WORK TASK:
Copy out the data in full and exactly, passing over the pictures.

AVAILABLE DATA:

╔══

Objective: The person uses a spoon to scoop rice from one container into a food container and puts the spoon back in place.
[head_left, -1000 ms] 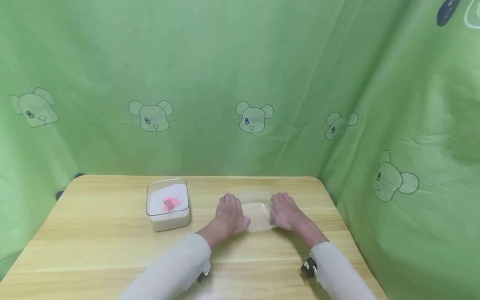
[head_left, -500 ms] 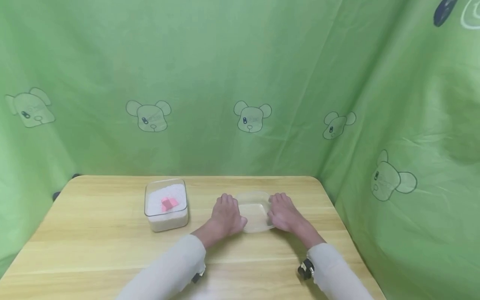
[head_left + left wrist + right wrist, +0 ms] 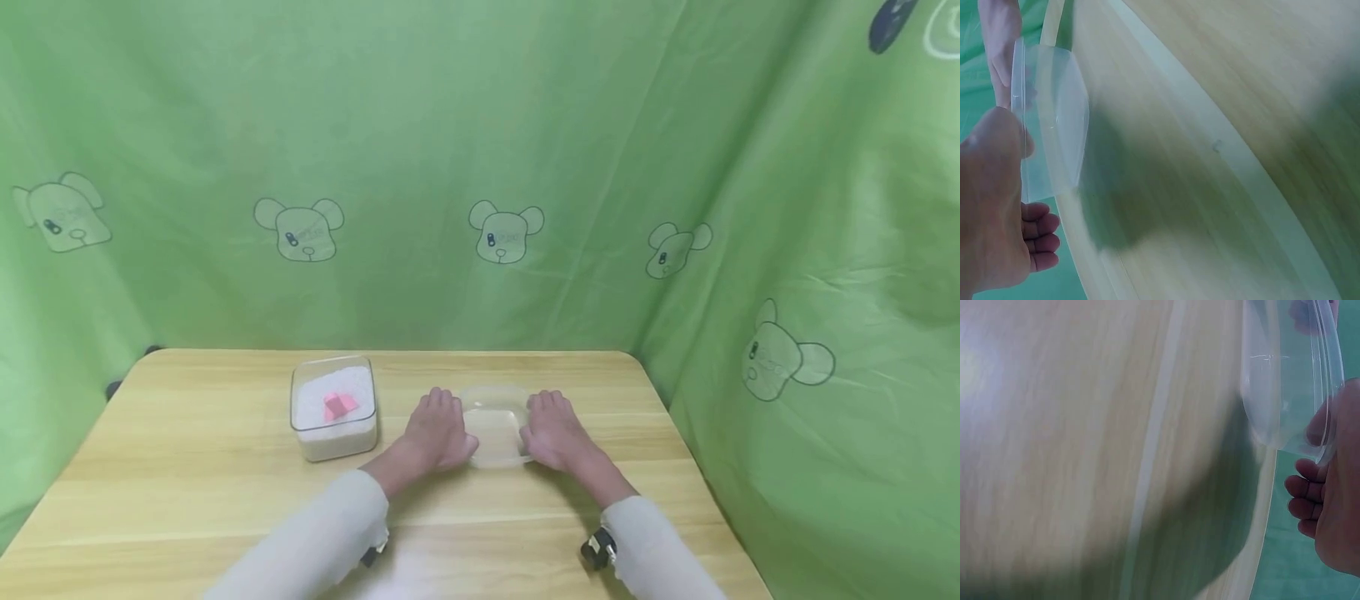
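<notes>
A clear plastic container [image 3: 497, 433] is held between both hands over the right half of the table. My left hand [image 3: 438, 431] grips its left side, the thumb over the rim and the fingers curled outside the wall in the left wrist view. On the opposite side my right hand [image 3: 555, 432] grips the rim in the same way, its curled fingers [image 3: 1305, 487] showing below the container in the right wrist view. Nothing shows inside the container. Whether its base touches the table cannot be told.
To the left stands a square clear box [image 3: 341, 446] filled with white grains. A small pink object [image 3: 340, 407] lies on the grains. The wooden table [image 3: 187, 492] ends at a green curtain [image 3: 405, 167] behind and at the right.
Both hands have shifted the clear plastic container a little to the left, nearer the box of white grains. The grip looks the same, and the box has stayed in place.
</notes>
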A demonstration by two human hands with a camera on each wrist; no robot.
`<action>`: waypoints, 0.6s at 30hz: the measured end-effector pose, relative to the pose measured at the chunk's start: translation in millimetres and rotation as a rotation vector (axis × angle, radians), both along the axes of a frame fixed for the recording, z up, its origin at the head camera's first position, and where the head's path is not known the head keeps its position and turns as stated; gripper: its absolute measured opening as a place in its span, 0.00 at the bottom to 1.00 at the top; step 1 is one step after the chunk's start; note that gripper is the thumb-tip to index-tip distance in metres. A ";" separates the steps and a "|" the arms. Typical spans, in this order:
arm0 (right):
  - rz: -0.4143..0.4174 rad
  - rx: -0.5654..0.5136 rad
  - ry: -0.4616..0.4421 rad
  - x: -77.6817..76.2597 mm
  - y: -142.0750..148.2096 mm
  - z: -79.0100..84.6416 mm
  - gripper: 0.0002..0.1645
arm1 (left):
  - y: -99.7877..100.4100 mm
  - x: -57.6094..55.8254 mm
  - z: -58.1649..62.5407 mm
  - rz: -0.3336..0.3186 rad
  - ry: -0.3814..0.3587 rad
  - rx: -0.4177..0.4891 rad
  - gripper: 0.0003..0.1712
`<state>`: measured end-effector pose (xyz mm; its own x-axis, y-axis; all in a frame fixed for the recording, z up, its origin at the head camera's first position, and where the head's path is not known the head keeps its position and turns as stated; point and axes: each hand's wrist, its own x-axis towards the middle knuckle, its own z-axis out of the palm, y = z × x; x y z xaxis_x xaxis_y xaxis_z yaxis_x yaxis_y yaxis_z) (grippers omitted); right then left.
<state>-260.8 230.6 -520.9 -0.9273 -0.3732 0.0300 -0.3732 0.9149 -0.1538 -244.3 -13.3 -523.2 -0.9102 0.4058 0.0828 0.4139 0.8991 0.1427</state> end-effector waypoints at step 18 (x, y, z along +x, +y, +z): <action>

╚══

ANSWER AREA:
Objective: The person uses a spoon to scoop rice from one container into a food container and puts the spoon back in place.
[head_left, -1000 ms] 
[head_left, -500 ms] 
[head_left + left wrist + right wrist, +0 ms] 
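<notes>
A clear plastic container [image 3: 497, 433] is held between both hands over the right half of the table. My left hand [image 3: 438, 431] grips its left side, the thumb over the rim and the fingers curled outside the wall in the left wrist view. On the opposite side my right hand [image 3: 555, 432] grips the rim in the same way, its curled fingers [image 3: 1305, 487] showing below the container in the right wrist view. Nothing shows inside the container. Whether its base touches the table cannot be told.
To the left stands a square clear box [image 3: 341, 446] filled with white grains. A small pink object [image 3: 340, 407] lies on the grains. The wooden table [image 3: 187, 492] ends at a green curtain [image 3: 405, 167] behind and at the right.
Both hands have shifted the clear plastic container a little to the left, nearer the box of white grains. The grip looks the same, and the box has stayed in place.
</notes>
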A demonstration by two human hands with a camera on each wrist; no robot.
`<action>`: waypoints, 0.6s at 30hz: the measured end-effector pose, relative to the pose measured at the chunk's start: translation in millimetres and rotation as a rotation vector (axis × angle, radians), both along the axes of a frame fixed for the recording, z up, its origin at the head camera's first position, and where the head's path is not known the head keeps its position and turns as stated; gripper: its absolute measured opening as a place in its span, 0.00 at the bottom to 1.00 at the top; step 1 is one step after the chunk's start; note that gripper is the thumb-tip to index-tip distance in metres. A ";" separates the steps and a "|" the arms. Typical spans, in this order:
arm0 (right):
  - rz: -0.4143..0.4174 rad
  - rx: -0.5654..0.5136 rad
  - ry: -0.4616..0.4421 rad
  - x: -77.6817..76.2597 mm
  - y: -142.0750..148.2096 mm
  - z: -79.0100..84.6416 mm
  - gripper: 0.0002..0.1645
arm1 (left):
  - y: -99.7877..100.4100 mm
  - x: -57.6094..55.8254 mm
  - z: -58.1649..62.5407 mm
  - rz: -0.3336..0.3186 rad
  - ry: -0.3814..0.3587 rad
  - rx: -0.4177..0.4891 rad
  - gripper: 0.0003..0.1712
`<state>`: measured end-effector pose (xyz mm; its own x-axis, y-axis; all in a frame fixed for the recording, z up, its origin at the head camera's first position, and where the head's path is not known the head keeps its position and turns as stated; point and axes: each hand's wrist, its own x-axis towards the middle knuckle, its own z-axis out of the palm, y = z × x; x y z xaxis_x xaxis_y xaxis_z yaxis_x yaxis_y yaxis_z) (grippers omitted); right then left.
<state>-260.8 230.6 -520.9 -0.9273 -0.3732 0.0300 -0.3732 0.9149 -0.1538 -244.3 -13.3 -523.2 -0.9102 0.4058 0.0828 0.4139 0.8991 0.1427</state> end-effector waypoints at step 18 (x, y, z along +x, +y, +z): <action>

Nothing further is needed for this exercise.